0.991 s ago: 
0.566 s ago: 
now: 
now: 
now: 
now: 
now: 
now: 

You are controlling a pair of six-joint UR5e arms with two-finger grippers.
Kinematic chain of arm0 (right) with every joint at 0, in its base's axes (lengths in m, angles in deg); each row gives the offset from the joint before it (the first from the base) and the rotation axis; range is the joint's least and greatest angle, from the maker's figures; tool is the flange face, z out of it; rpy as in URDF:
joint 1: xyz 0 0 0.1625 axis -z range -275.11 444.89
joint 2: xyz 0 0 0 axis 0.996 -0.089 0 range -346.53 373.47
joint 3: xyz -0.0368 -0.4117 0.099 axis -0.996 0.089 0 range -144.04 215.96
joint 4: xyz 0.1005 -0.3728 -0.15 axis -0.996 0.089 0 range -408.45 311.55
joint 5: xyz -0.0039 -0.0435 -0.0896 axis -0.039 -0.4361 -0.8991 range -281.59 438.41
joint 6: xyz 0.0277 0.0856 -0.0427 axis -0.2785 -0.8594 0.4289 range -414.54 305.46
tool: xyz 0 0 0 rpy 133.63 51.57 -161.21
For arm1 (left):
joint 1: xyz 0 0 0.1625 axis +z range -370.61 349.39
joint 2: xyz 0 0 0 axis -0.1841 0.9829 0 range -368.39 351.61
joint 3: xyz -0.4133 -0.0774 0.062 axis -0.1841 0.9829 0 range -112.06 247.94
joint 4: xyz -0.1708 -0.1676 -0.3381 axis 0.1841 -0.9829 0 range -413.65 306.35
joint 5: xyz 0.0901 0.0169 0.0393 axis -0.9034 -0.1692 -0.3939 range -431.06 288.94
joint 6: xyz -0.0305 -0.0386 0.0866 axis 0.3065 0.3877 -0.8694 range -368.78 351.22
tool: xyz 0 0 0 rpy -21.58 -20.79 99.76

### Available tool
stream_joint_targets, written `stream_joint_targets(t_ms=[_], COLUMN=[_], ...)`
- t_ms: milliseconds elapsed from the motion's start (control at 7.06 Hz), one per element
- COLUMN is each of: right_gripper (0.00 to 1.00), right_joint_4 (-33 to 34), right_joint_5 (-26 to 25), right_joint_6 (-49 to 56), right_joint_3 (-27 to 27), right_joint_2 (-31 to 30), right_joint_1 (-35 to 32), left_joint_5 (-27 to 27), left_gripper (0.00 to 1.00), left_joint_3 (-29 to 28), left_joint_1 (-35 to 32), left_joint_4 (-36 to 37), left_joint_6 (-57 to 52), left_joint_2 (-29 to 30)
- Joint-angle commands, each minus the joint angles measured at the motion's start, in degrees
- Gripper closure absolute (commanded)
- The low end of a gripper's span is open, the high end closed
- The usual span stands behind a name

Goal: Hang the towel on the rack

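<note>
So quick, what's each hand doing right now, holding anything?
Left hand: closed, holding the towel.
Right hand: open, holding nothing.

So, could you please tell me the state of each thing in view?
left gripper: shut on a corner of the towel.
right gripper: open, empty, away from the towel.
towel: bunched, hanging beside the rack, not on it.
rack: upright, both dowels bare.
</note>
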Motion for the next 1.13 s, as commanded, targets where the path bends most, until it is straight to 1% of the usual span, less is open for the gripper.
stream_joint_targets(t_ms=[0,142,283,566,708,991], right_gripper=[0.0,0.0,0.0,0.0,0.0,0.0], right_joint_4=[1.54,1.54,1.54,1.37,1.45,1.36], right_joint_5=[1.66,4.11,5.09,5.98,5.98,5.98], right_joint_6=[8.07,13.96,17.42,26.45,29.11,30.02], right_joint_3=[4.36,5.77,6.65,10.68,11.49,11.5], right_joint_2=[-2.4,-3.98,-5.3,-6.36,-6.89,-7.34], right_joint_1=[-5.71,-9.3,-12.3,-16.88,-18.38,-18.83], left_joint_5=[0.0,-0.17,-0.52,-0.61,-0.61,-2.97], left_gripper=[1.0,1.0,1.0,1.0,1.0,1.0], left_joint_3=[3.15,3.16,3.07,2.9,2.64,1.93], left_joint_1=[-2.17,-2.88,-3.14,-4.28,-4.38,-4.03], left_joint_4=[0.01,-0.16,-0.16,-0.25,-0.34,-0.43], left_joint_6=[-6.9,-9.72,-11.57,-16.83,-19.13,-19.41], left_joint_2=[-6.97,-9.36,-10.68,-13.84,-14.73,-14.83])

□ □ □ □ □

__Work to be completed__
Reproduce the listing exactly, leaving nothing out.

__Written reply__
0.991 s ago: 
0.566 s ago: 
now: 
now: 
now: 
now: 
now: 
now: 

You are controlling a pair of six-joint UR5e arms with two-finger grippers.
Kinematic chain of arm0 (right) with every joint at 0, in its base's axes (lengths in m, angles in deg); each row gives the offset from the joint before it (the first from the base) and the rotation axis; range is the joint's least and greatest angle, from the maker's figures; tool is the flange face, z out of it; rpy as in URDF:
joint 1: xyz 0 0 0.1625 axis -z range -275.11 444.89
joint 2: xyz 0 0 0 axis 0.996 -0.089 0 range -346.53 373.47
joint 3: xyz -0.0368 -0.4117 0.099 axis -0.996 0.089 0 range -144.04 215.96
joint 4: xyz 0.1005 -0.3728 -0.15 axis -0.996 0.089 0 range -408.45 311.55
joint 5: xyz -0.0039 -0.0435 -0.0896 axis -0.039 -0.4361 -0.8991 range -281.59 438.41
joint 6: xyz 0.0277 0.0856 -0.0427 axis -0.2785 -0.8594 0.4289 range -414.54 305.46
tool: xyz 0 0 0 rpy 133.63 51.57 -161.21
For arm1 (left):
joint 1: xyz 0 0 0.1625 axis +z range -370.61 349.39
joint 2: xyz 0 0 0 axis -0.1841 0.9829 0 range -368.39 351.61
joint 3: xyz -0.4133 -0.0774 0.062 axis -0.1841 0.9829 0 range -112.06 247.94
joint 4: xyz -0.1708 -0.1676 -0.3381 axis 0.1841 -0.9829 0 range -413.65 306.35
joint 5: xyz 0.0901 0.0169 0.0393 axis -0.9034 -0.1692 -0.3939 range -431.06 288.94
joint 6: xyz -0.0305 -0.0386 0.0866 axis 0.3065 0.3877 -0.8694 range -368.78 351.22
tool: xyz 0 0 0 rpy -21.58 -20.79 99.76

### Available tool
stream_joint_targets, written `stream_joint_targets(t_ms=[_], COLUMN=[_], ...)`
- t_ms: milliseconds elapsed from the motion's start (control at 7.06 Hz), one per element
- COLUMN is each of: right_gripper (0.00 to 1.00), right_joint_4 (-33 to 34), right_joint_5 (-26 to 25), right_joint_6 (-49 to 56), right_joint_3 (-27 to 27), right_joint_2 (-31 to 30), right_joint_1 (-35 to 32), left_joint_5 (-27 to 27), left_gripper (0.00 to 1.00), left_joint_3 (-29 to 28), left_joint_1 (-35 to 32), left_joint_4 (-36 to 37), left_joint_6 (-57 to 52), left_joint_2 (-29 to 30)
- Joint-angle commands, each minus the joint angles measured at the motion's start, in degrees
- Gripper closure absolute (commanded)
- The low end of a gripper's span is open, the high end closed
- The usual span stands behind a name

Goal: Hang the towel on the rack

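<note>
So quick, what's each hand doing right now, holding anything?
Left hand: closed, holding the towel.
Right hand: open, holding nothing.

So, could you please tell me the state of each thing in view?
left gripper: shut on a corner of the towel.
right gripper: open, empty, away from the towel.
towel: bunched, hanging beside the rack, not on it.
rack: upright, both dowels bare.
</note>
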Motion for the next 1.13 s, as commanded, targets where the path bends most, until it is straight to 1% of the usual span, less is open for the gripper.
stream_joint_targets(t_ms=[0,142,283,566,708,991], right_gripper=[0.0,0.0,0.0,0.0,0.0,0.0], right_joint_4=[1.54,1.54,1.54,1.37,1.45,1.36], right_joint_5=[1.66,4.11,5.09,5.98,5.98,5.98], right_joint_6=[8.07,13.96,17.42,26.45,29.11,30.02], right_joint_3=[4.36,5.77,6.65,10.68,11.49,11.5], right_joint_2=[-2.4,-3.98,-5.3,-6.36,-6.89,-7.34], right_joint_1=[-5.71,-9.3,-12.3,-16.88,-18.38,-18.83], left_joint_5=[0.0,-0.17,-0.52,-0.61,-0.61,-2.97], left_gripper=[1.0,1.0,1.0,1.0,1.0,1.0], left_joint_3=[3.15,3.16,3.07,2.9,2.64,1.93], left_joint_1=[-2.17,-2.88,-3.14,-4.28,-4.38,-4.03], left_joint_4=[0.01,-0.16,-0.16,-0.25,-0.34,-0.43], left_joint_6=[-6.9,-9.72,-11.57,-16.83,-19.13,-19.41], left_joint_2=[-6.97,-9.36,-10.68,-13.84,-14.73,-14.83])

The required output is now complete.